Problem statement: Output the listing exactly, without its pictures.

Recorded information:
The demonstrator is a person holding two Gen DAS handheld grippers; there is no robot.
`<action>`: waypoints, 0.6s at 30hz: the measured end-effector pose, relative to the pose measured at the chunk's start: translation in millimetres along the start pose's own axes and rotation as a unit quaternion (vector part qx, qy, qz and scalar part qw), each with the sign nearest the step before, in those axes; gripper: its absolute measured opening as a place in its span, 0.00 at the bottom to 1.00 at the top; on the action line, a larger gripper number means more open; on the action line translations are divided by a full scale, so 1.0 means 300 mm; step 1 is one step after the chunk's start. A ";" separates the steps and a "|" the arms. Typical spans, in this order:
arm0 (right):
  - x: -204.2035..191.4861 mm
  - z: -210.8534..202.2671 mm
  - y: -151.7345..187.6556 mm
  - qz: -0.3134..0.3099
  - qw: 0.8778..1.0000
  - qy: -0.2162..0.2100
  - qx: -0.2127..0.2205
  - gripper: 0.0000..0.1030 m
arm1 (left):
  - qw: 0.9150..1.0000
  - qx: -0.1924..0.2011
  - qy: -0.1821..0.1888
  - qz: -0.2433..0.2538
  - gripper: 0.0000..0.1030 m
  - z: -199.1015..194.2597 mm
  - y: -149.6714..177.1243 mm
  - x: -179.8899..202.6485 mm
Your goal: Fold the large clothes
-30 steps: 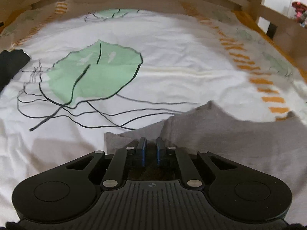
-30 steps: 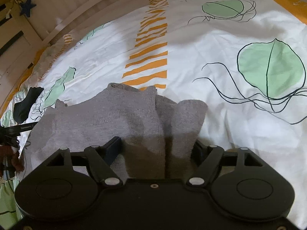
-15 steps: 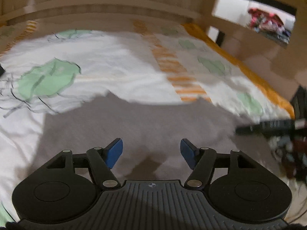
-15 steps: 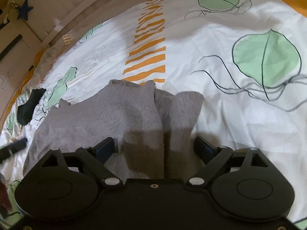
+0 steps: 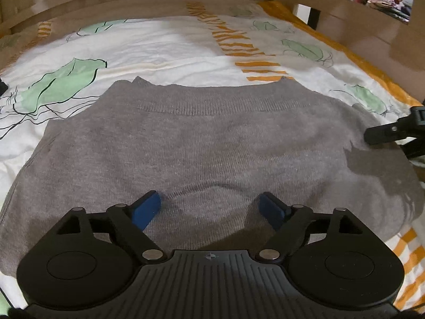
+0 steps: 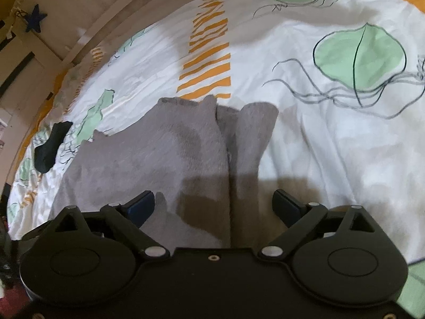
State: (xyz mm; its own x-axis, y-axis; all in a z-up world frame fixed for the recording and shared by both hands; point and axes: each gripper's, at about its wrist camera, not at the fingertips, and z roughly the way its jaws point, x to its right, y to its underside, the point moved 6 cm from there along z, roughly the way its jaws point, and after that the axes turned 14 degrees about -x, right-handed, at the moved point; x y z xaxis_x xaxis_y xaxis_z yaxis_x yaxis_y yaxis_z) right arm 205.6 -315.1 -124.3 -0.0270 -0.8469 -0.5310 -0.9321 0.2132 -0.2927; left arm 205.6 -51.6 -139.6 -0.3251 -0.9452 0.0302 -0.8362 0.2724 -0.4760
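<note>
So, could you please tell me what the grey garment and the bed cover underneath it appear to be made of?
The grey garment looks like a soft matte knit, perhaps wool or cotton: fine ribbing shows along its far band. The bed cover appears to be thin woven cotton with a printed pattern, judging by its fine creases and flat, slightly smooth surface. Neither fibre can be confirmed by sight.

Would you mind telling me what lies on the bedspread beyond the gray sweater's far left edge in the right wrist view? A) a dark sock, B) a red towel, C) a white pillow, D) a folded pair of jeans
A: a small dark sock lies on the white printed bedspread, just past the left edge of the gray sweater.
</note>
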 end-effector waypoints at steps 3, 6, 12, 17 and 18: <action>-0.002 -0.006 0.028 0.010 1.000 -0.025 -0.009 0.97 | 1.000 -0.003 -0.003 0.008 0.84 0.001 0.010 0.012; -0.004 -0.009 0.063 0.029 0.998 -0.060 -0.021 0.97 | 1.000 -0.005 -0.003 0.014 0.88 0.003 0.018 0.017; -0.023 -0.003 0.117 0.046 0.994 -0.090 -0.036 0.99 | 1.000 -0.011 0.016 0.016 0.97 -0.003 0.021 0.027; -0.021 0.015 0.108 0.062 0.993 -0.096 -0.033 1.00 | 0.998 0.018 0.062 -0.019 0.82 -0.083 0.022 0.037; -0.020 0.016 0.109 0.065 0.993 -0.098 -0.032 1.00 | 0.996 0.028 0.082 -0.022 0.80 -0.102 0.026 0.047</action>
State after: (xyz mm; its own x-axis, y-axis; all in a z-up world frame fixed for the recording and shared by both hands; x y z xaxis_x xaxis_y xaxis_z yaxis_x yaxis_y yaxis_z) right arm 177.1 -300.9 -134.5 -0.0842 -0.7019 -0.7073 -0.9466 0.2781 -0.1633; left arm 181.1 -57.4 -116.0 -0.3596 -0.9129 0.1932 -0.8274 0.2162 -0.5183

Exercise output:
The demonstrator is a person holding two Gen DAS handheld grippers; there is no robot.
`<action>`: waypoints, 0.6s at 30hz: the measured end-effector pose, relative to the pose measured at the chunk's start: translation in millimetres along the start pose's own axes and rotation as a unit quaternion (vector part qx, qy, qz and scalar part qw), each with the sign nearest the step before, in those axes; gripper: its absolute measured opening as a place in its span, 0.00 at the bottom to 1.00 at the top; on the action line, a larger gripper number means more open; on the action line translations are divided by a full scale, so 1.0 means 300 mm; step 1 is one step after the chunk's start. A ";" separates the steps and a "|" the arms. Typical spans, in this order:
arm0 (right):
  - x: -204.2035..191.4861 mm
  - z: -210.8534..202.2671 mm
  - y: -151.7345..187.6556 mm
  - qz: -0.3134..0.3099
  - qw: 0.8778..1.0000
  - qy: -0.2162..0.2100
  - qx: -0.2127..0.2205
  - gripper: 0.0000..0.1030 m
arm1 (left):
  - qw: 0.9150..1.0000
  - qx: -0.1924..0.2011
  - qy: -0.1821..0.1888
  - qz: -0.2433..0.2538
  - gripper: 0.0000..0.1030 m
  - z: -199.1015..194.2597 mm
  - y: -149.6714..177.1243 mm
  - x: -179.8899..202.6485 mm
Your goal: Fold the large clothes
-30 steps: 
-30 steps: 
-15 steps: 
-15 steps: 
+0 steps: 
+0 steps: 
State: (xyz mm; its own x-axis, y-axis; all in a z-up world frame fixed for the recording and shared by both hands; point and axes: each gripper's, at about its wrist camera, not at the fingertips, and z roughly the way its jaws point, x to its right, y to its underside, the point moved 6 cm from there along z, roughly the way its jaws point, and after that the axes turned 14 degrees about -x, right-handed, at the moved point; x y z xaxis_x xaxis_y xaxis_z yaxis_x yaxis_y yaxis_z) right arm 205.6 -315.1 -124.3 -0.0270 -0.8469 -0.5310 -0.9321 0.2132 -0.2927; left arm 205.6 -51.6 -139.6 -0.3251 -0.9452 0.0302 -0.8362 0.2724 -0.4760
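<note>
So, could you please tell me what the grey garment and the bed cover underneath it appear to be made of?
The grey garment looks like a soft matte knit, perhaps wool or cotton: fine ribbing shows along its far band. The bed cover appears to be thin woven cotton with a printed pattern, judging by its fine creases and flat, slightly smooth surface. Neither fibre can be confirmed by sight.

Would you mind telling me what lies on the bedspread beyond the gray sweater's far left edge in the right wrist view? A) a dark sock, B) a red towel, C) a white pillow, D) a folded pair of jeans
A: a small dark sock lies on the white printed bedspread, just past the left edge of the gray sweater.
</note>
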 end-effector waypoints at steps 3, 6, 12, 17 and 18: <action>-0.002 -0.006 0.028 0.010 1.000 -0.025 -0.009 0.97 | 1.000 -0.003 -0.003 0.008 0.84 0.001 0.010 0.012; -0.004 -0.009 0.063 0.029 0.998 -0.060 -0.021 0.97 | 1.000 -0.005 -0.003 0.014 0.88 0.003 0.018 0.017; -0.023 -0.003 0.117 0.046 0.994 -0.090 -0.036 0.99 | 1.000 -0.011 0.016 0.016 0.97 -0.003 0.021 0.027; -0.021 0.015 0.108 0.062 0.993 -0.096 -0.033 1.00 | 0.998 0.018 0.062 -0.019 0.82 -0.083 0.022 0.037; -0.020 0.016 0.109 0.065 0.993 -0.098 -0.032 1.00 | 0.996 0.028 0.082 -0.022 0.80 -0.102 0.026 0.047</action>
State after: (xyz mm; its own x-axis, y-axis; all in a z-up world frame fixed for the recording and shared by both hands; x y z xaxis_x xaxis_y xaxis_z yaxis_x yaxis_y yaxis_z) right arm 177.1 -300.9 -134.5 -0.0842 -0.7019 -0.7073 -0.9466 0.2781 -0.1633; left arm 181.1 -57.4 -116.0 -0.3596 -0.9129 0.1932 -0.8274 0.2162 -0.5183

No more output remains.